Although annuities for young people may not be the most obvious savings and investment choice, they can nonetheless make a great deal of financial sense. When you’re young, it’s virtually impossible to think about retirement. With so many things to do and events to plan for, retirement probably won’t even make it onto the list of financial priorities for several years or even a couple of decades.

The trouble with this outlook is that life speeds by in the blink of an eye. Before you know it, retirement will be right around the corner, and it’s not the kind of thing you want to wait until the last-minute to plan for. That’s why an annuity can make so much sense for young people in certain situations.

What Are Annuities?

Annuities are an investment tool sold by insurance companies. The annuity begins when an investment is made. Then, payments are made back to the investor either in a single lump sum payment or as a steady stream of payments made annually, quarterly or monthly. When the account is set up, you essentially choose how long you will receive payments. This may be for the rest of your life or for a predetermined number of years. It’s important to understand that while such accounts can be a good investment, they also come with a relatively high level of fees and surcharges which will not make financial sense for everyone. Consulting with a financial advisor is always a good idea when you’re doing some retirement planning or thinking of making investments.

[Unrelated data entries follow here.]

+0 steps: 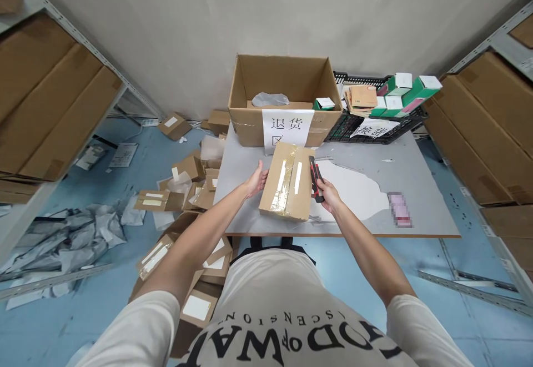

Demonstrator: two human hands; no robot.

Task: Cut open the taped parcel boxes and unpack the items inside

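Observation:
A taped brown cardboard box (288,182) stands near the table's front edge, turned a little askew. Clear tape runs down its top, with white strips along both sides of the seam. My left hand (257,181) is at the box's left side, fingers stretched out and thumb raised; whether it bears any weight I cannot tell. On the right, my right hand (330,195) is closed around a black and red box cutter (315,179), held upright against or just beside the box's right edge. Whether its blade is out is too small to see.
Behind are a large open carton (245,128) with a paper sign and a black crate (385,134) of green-white boxes. A white sheet (358,189) and pink item (400,210) lie on the table (433,211). Empty cartons (189,167) crowd the floor at left.

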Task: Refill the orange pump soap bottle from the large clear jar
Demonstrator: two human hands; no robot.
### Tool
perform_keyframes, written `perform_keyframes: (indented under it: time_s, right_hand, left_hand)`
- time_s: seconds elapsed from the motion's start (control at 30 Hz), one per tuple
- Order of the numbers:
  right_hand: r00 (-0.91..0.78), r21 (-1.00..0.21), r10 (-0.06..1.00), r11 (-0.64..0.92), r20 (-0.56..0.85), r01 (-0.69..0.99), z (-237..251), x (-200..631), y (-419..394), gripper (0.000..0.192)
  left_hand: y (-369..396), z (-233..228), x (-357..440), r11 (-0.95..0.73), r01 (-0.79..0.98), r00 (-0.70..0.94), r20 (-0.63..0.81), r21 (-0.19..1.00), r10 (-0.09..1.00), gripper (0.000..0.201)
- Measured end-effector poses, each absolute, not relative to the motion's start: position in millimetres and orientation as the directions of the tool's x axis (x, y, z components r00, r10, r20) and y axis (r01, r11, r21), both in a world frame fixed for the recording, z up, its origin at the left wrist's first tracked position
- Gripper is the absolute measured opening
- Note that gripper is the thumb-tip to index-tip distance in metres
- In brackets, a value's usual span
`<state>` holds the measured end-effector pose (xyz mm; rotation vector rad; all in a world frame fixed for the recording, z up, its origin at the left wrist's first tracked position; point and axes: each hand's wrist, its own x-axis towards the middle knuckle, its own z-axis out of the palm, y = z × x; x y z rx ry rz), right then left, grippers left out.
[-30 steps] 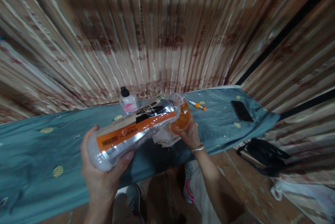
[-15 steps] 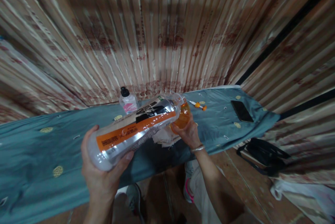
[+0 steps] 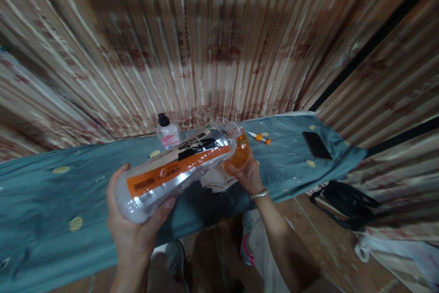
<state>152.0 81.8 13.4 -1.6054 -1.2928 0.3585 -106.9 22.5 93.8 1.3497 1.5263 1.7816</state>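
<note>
Head view is showing the left hand (image 3: 132, 233) gripping the base of a large clear bottle (image 3: 178, 169), tilting its mouth against an orange cup (image 3: 239, 150) that the right hand (image 3: 247, 175) is clasping above the teal-covered counter (image 3: 51, 197), near a small pump bottle (image 3: 168, 133).

a wall (image 3: 212, 41) of ribbed, corrugated-looking panels fills the upper view, pale pink-brown with faded reddish print, and a broad shadow band crosses it near the top. a dark strip (image 3: 373, 37) runs diagonally down its right part. below stands a long table under a teal cloth (image 3: 44, 192) dotted with small gold motifs — it spans the view from side to side. the floor (image 3: 308, 233) is reddish-brown boards. a black bag (image 3: 346, 204) lies on it at the right, pale plastic (image 3: 401, 252) beyond. light is dim and warm.
</note>
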Motion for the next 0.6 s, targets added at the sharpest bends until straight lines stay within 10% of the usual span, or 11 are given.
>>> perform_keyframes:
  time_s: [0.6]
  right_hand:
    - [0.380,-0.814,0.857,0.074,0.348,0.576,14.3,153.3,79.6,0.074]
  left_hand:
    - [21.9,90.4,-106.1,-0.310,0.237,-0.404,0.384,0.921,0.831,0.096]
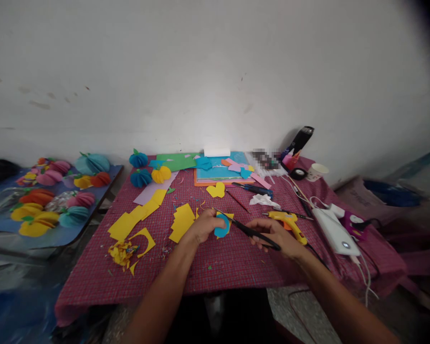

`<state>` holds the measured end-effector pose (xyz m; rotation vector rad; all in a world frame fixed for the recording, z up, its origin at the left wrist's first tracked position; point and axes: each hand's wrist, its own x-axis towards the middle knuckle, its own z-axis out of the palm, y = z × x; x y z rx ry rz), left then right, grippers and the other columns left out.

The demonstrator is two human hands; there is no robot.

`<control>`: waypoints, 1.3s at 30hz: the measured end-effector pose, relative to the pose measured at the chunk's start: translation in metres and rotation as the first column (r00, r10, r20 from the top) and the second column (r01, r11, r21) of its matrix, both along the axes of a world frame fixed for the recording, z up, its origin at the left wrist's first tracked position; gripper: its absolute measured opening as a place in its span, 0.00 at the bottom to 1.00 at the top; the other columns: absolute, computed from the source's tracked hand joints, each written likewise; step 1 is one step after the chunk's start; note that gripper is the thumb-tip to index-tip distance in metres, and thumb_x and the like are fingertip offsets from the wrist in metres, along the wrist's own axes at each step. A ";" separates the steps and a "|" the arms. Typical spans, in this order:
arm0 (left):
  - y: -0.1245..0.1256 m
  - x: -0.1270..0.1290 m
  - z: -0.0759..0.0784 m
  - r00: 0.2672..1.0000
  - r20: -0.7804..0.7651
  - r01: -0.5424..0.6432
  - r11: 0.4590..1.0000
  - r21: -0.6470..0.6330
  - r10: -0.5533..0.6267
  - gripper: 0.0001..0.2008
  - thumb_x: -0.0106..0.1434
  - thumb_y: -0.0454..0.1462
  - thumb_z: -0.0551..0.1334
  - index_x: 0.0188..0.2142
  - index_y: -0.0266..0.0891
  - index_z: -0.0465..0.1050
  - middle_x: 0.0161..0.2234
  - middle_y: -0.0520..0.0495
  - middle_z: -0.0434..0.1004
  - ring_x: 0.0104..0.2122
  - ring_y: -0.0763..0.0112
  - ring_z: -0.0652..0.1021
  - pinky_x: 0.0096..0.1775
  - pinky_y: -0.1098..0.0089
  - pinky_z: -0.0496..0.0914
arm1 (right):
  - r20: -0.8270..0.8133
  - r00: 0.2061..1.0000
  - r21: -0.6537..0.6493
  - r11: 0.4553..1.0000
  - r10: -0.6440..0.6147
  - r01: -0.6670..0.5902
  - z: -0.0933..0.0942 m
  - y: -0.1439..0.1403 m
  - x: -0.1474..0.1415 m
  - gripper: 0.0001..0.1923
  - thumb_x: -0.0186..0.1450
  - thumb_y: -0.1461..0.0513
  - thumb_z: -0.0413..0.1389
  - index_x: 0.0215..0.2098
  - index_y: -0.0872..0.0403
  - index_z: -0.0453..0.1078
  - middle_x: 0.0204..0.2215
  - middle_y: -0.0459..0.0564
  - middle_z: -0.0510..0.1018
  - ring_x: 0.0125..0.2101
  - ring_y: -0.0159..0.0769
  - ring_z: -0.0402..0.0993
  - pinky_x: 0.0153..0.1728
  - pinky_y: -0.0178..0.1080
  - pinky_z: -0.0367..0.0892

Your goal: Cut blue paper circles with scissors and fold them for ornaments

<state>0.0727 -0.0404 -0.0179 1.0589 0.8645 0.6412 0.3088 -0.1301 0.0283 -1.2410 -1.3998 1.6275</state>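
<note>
My left hand [205, 226] pinches a round blue paper piece [222, 228] laid over a yellow paper sheet [231, 216], whose edges stick out around it. In my right hand [275, 235] is a pair of scissors with black handles [260, 236], the blades reaching to the paper's upper right edge. How far the blades are apart is too small to tell. Left of my left hand lie stacked yellow paper pieces [182, 222]. Yellow cutoffs and scraps [121, 253] are heaped farther left. A yellow glue gun [288, 220] rests just beyond my right hand.
Blue and yellow paper pumpkins [161, 175] stand at the table's back left. A utility knife [254, 189], a pencil [238, 200] and crumpled tissue [261, 199] lie ahead. On the right are a white power bank [333, 231], cables, a paper cup [317, 172] and a black bottle [303, 139].
</note>
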 end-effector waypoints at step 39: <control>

Immediate and Deferred Annuities

These are the two basic types of annuities. An immediate version of this financial product begins making payments to you almost as soon as you make your investment. These accounts typically make the most sense for people who are nearing retirement. The deferred version accumulates money that is paid out later. This often works for people who have many years left to work.

Fixed and Variable Annuities

Within the immediate and deferred categories are two further subdivisions: fixed and variable. The fixed version pays out a fixed amount while the variable account is tied to the performance of the stock market or other investments. Sometimes, these accounts can even be a combination of the two.

Fixed Annuities

These accounts are rather like a CD in nature. The interest rate is guaranteed, but is frequently better than the interest paid on most CDs. Predictable payments make retirement planning easy. Investors who feel wary or suspicious of the stock market’s vagaries often choose a fixed account. Moreover, many of these investment tools do not require a large initial investment. Often, something between $1,000 and $10,000 is required to get started. It’s important to keep in mind that the payouts on these type of investments will not keep pace with inflation. Specifically, it’s difficult to predict how much money will be worth many years in the future. The monthly payout that sounds sufficient today may be woefully inadequate 40 years from now, which is something to keep in mind.

Variable Annuities

A variable account is tied to the specific investments in which you choose to put your money. The interest rate is not guaranteed and there is no set payout amount. The funds may be placed in stocks, bonds, mutual funds and other types of accounts. Because of their variability, these accounts have the potential for tremendous growth. The downside is that they also have the potential to set up investors for massive losses. This means that you’re taking a great deal more risk when you opt for this type of investment. Nonetheless, this can be a good choice if retirement is far into the future and you’ll have plenty of time to make up for any losses you might suffer. The potential for financial growth with these accounts means that your investment just might outpace inflation.

Benefits and Advantages

Several advantages can make an annuity a good choice. Money invested in an annuity is not taxed. When withdrawals are made, taxes will need to be paid on money earned. Many people also make use of the tax deferred benefits received from a 401k and an IRA. However, an annuity has one advantage over these accounts in that there is no annual limit on investments. Where you can reach an annual maximum on a 401k or an IRA, that can never happen with an annuity. The investment compounds every year without the government taking a cut. Plus, the guaranteed payments can bring immense peace of mind during the retirement years. It’s probably best to not withdraw money until at least the age of 59 ½ to avoid penalties.

Are Annuities a Good Investment for Young People?

Annuities can make sense for young investors, especially if they are maxing out contributions to their IRA and 401K. An annuity is just one more way to diversify retirement investing. However, it’s important to understand that annuities come with a great deal more fees and expenses than other types of retirement accounts. Without a sufficiently large investment and favorable interest rate, these investment vehicles simply may not be worthwhile to young people.

When Does this Investment Make Sense for Young People?

Annuities don’t make sense when you’re saving for short-term goals or when you’re not maxing out your 401k and IRA. Nonetheless, if you are financially stable and looking for a way to diversify your portfolio, one of these accounts can make sense. Usually, a variable account will be the most helpful. Because retirement is so far in the future, it’s impossible to predict what inflation will be like when today’s young person is ready for retirement. Plus, young investors are much better able to tolerate risk than older investors because they have plenty of time to make up for losses.

Choosing Fixed Over Variable

Still, some people love the way the word “guaranteed” makes them feel. If you’re maxing out 401k and IRA contributions, a fixed account might provide you with that little extra bit of confidence that enables you to sleep at night. After all, the best annuities are the ones that let you retire on your terms. Talk with a financial advisor and use an online annuity calculator to determine whether or not this investment makes sense to you.